- **Brief**:
From the data underneath, reproduce exactly the stretch that begins at the line with "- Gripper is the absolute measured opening" and ends after the line with "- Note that".

- **Records excerpted from a collection**:
'''

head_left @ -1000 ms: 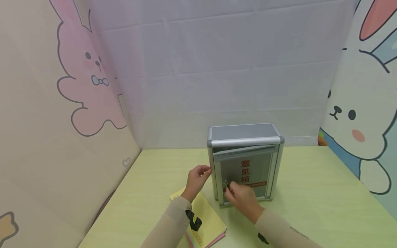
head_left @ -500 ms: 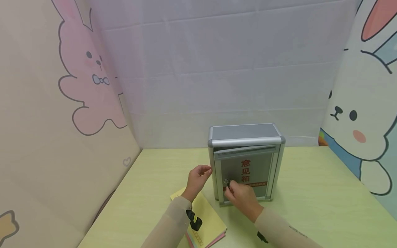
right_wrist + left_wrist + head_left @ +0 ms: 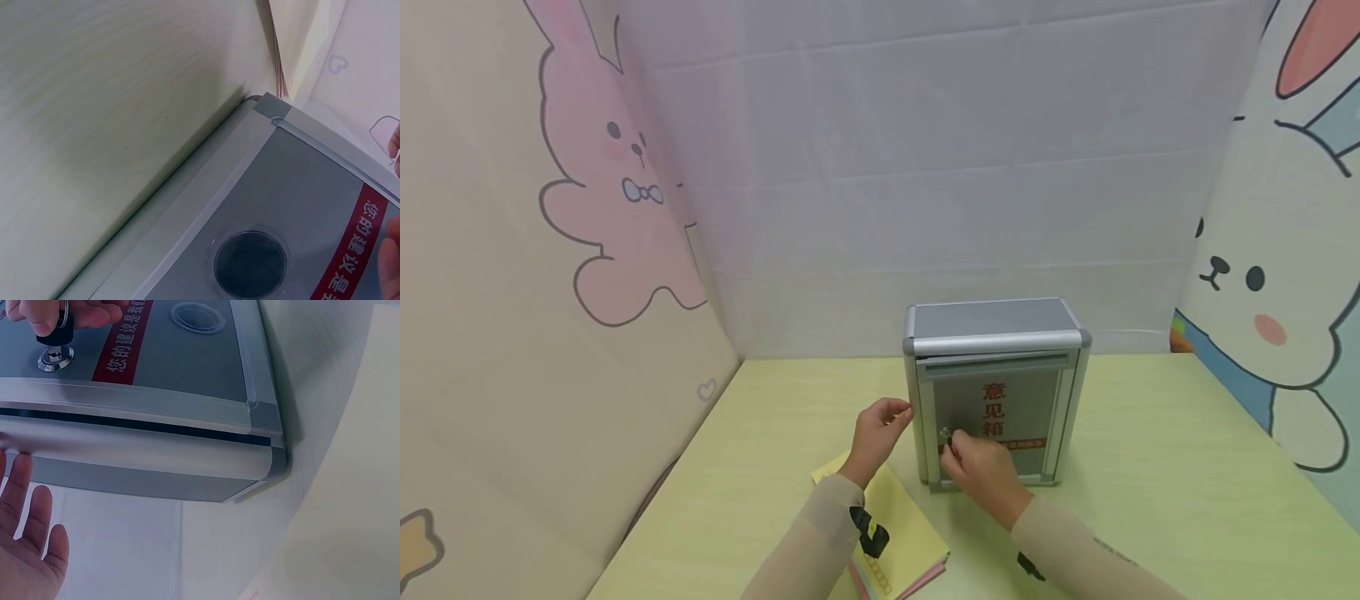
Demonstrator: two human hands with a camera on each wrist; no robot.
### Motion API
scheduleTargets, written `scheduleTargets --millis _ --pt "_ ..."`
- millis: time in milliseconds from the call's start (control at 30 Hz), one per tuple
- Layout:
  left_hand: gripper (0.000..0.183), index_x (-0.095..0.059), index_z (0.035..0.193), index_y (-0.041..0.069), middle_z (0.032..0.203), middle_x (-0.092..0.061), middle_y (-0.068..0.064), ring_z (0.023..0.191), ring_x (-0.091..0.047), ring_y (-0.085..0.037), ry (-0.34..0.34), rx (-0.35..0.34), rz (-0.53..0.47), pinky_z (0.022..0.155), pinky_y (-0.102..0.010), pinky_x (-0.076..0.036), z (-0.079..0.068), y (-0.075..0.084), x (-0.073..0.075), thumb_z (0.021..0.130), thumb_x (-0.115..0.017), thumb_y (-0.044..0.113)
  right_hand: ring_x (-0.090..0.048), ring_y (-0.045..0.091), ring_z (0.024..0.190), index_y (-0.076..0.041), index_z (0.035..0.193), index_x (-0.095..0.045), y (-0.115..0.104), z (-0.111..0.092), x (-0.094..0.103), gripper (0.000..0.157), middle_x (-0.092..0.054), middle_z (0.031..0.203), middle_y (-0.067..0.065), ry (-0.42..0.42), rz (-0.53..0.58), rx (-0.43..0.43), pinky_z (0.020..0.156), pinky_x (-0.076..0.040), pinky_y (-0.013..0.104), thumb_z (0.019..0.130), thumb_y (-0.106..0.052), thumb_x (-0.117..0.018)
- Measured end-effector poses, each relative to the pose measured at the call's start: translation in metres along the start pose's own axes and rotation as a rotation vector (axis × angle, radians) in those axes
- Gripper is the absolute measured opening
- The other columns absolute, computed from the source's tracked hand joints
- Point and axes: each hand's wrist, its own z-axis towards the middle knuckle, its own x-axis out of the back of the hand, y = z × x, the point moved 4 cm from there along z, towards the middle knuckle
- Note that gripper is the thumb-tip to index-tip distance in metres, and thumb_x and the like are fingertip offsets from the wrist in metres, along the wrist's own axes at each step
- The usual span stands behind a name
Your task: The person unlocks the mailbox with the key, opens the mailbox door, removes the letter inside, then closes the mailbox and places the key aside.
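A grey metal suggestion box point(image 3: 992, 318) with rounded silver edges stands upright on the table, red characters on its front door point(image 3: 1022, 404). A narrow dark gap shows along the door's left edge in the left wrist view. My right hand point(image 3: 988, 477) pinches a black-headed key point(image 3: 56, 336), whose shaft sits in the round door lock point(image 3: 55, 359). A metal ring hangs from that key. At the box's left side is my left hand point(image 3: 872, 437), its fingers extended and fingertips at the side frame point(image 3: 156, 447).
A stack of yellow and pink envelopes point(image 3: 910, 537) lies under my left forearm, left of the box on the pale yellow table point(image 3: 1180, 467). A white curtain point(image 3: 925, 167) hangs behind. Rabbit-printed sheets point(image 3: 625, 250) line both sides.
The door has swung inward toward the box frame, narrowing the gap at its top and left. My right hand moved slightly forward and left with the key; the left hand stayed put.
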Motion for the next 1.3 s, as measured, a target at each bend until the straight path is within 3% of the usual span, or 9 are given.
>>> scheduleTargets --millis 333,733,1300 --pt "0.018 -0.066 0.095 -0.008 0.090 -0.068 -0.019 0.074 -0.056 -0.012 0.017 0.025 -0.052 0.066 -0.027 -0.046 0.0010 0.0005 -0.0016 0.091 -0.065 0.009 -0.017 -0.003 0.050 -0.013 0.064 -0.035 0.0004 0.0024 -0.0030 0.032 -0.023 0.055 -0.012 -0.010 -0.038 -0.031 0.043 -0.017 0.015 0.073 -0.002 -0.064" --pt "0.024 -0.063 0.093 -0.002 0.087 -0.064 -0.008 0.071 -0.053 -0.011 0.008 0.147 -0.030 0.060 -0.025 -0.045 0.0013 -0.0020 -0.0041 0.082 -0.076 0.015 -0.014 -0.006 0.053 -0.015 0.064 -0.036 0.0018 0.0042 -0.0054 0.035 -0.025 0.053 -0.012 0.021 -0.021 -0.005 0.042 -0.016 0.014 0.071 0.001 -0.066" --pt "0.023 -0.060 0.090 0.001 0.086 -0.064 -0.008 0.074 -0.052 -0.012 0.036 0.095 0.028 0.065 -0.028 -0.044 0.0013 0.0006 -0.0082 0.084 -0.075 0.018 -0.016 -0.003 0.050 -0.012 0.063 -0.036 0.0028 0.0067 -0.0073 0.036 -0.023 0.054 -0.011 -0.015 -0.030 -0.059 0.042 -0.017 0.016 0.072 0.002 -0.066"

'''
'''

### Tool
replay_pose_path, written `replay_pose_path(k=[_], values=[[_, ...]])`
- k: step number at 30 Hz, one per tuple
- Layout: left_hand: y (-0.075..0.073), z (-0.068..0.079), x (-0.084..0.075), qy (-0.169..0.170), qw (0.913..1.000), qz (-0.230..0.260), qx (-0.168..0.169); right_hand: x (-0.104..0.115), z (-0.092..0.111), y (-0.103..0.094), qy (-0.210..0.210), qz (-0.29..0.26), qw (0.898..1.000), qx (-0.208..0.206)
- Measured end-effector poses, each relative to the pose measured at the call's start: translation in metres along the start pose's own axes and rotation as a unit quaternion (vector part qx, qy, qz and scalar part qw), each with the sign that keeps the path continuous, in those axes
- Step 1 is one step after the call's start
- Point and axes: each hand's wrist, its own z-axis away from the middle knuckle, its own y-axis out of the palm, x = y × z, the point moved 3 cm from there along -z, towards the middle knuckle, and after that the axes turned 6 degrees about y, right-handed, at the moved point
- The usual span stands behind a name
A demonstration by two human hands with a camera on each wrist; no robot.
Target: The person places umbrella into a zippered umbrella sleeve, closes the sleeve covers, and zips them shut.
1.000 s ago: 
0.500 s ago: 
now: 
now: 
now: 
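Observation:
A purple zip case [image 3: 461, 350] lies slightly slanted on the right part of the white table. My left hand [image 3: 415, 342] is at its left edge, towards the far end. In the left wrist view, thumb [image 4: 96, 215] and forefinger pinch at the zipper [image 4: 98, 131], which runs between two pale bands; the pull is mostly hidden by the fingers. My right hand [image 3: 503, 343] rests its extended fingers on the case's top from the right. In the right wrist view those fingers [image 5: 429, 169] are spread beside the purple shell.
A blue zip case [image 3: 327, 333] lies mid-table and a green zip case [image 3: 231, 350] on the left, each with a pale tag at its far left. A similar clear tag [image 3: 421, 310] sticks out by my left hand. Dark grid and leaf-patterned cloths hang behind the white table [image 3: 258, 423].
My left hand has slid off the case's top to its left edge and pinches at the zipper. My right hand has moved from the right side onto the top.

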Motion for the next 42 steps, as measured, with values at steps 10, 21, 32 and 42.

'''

- **Solution to the problem**:
- Gripper is the absolute measured opening
- The other columns absolute, computed from the source's tracked hand joints
- Point and axes: each hand's wrist, its own z-axis towards the middle knuckle, its own x-axis out of the back of the hand, y = z × x, the point moved 4 cm from there along z, towards the middle knuckle
- Note that gripper is the thumb-tip to index-tip distance in metres, and thumb_x and the like are fingertip offsets from the wrist in metres, along the wrist's own axes at each step

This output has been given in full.